# Why do fish die from pH shifts? (need nerdy scientific info)



## cgcaver (Jul 10, 2005)

OK, I've always just wondered about this... when fish die from pH shifts, what about it actually kills them? What is the physiological reason for death? The more details the better, I'd really like to know more about this issue


----------



## Laith (Sep 4, 2004)

Ah, but do fish really die from pH shifts?  

Unless we're talking about going from a pH of 14 to a pH of 1, I think most of the time what is affecting the fish is a radically different osmotic pressure gradient. For example from very hard water to very soft water (or vice versa). It just so happens that this phenomenon is accompanied by a pH shift as well.


----------



## BryceM (Nov 6, 2005)

I agree with Laith. pH shifts usually happen as a consequence of other things going on in the tank. pH changes alone _can_ kill fish, but it's most always something else. Like other animals the biochemical reactions that take place inside the cells of the fish require a pretty consistent environment to function well. Enzymes that function perfectly at pH 7.4 (speaking of humans, now), might be 100 times less effective at pH 7.0, for example.
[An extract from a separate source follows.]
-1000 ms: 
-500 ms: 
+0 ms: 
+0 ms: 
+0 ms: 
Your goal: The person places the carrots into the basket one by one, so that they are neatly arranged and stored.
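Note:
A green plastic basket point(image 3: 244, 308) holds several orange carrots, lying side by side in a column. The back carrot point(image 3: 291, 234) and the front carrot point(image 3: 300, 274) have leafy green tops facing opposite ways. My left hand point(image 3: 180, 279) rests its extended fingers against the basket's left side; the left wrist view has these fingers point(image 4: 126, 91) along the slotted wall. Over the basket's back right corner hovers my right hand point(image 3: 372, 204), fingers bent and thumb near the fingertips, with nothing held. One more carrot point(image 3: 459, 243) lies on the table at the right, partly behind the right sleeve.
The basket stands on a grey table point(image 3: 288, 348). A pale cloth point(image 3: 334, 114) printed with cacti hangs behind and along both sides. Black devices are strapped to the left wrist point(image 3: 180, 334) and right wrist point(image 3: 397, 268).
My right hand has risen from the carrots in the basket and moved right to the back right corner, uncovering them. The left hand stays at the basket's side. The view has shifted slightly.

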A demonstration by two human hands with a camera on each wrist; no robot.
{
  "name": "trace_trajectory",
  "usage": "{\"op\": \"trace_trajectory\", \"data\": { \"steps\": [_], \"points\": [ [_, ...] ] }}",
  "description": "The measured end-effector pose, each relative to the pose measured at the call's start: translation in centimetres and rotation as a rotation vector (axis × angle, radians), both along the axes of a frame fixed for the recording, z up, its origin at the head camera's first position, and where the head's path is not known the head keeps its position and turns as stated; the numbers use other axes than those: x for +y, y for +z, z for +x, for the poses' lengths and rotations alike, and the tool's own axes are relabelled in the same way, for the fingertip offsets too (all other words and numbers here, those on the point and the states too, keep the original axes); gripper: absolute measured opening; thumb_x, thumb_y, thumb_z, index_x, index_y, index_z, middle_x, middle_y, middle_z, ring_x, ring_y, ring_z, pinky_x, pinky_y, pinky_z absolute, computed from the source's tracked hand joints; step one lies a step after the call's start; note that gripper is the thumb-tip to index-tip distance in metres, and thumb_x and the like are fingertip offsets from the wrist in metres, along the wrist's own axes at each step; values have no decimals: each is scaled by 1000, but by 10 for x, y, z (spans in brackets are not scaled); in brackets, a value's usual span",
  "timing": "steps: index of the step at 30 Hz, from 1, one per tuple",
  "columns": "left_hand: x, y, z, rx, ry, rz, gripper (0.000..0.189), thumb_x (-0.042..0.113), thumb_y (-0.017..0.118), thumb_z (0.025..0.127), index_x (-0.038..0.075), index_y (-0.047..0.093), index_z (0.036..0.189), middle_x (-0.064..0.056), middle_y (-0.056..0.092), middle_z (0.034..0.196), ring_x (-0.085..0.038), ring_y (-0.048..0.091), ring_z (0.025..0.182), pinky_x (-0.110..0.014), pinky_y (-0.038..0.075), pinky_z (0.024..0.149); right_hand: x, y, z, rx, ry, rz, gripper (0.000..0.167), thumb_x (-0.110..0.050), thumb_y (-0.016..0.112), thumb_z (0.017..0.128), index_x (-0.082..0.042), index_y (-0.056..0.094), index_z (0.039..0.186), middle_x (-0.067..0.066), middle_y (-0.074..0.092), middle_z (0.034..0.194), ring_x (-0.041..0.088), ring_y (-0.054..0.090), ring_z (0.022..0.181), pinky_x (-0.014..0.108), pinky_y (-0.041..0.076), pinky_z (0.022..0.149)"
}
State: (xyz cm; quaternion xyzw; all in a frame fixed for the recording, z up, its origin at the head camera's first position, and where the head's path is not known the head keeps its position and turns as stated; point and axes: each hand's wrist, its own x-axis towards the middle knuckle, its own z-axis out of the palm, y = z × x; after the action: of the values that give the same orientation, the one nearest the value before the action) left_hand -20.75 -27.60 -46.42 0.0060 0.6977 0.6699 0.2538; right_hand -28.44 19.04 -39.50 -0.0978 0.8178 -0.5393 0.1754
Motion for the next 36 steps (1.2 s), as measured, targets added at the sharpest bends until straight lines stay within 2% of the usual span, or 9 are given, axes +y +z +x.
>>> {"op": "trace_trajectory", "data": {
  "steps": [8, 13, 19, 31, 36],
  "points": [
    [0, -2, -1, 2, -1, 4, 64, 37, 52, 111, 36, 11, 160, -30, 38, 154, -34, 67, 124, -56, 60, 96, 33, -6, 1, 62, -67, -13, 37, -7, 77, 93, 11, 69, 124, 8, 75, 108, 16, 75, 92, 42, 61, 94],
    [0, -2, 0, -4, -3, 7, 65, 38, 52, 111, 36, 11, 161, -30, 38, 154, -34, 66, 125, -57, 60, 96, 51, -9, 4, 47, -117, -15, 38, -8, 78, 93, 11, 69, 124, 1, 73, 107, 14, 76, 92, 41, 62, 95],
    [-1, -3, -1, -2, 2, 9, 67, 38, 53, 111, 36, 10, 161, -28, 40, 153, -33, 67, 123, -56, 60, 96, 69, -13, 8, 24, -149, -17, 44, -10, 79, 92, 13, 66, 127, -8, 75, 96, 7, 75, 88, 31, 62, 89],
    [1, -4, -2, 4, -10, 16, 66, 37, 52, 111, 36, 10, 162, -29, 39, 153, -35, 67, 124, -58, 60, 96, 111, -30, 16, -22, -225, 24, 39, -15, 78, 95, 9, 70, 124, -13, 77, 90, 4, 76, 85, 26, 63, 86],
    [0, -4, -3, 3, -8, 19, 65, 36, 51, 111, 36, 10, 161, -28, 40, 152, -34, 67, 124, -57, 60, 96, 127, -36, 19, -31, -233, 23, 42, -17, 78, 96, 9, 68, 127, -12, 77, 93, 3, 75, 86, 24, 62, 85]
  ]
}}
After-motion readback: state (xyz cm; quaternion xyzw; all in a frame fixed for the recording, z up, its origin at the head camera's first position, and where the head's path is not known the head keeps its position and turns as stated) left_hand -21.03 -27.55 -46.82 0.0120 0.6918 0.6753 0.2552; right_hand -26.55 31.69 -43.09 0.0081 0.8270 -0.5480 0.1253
To maintain a consistent environment (homeostasis), an organism expends energy to pump the appropriate ions in and out of its cells. The blood stream of fish is largely regulated by the gills, which have functions similar to both lungs and kidneys in mammals. If parameters get to far out of whack, the organism simply isn't able to maintain homeostasis and the chemistry behind life's little processes starts to break down.

If the concept of osmotic load doesn't make sense, imagine a human trying to drink seawater. The osmotic load of seawater is simply too high for us to handle. Instead of adding water to our bloodstream, there is so much stuff disovled within it that it actually pulls water out of the blood. Not helpful! Similar problems occur in the gills of the fish when things get outside of their normal parameters. Some species can compensate for change, but it often takes days to weeks. Some species don't compensate well at all, and require pretty constistent parameters.


----------



## taekwondodo (Dec 14, 2005)

As a fish moves around a river, it doesn't stick just a fin into a tributary to test the pH difference, the Temp difference, the difference in salinity/hardness - the whole concept _generally_ (IMEAHO) is hogwash.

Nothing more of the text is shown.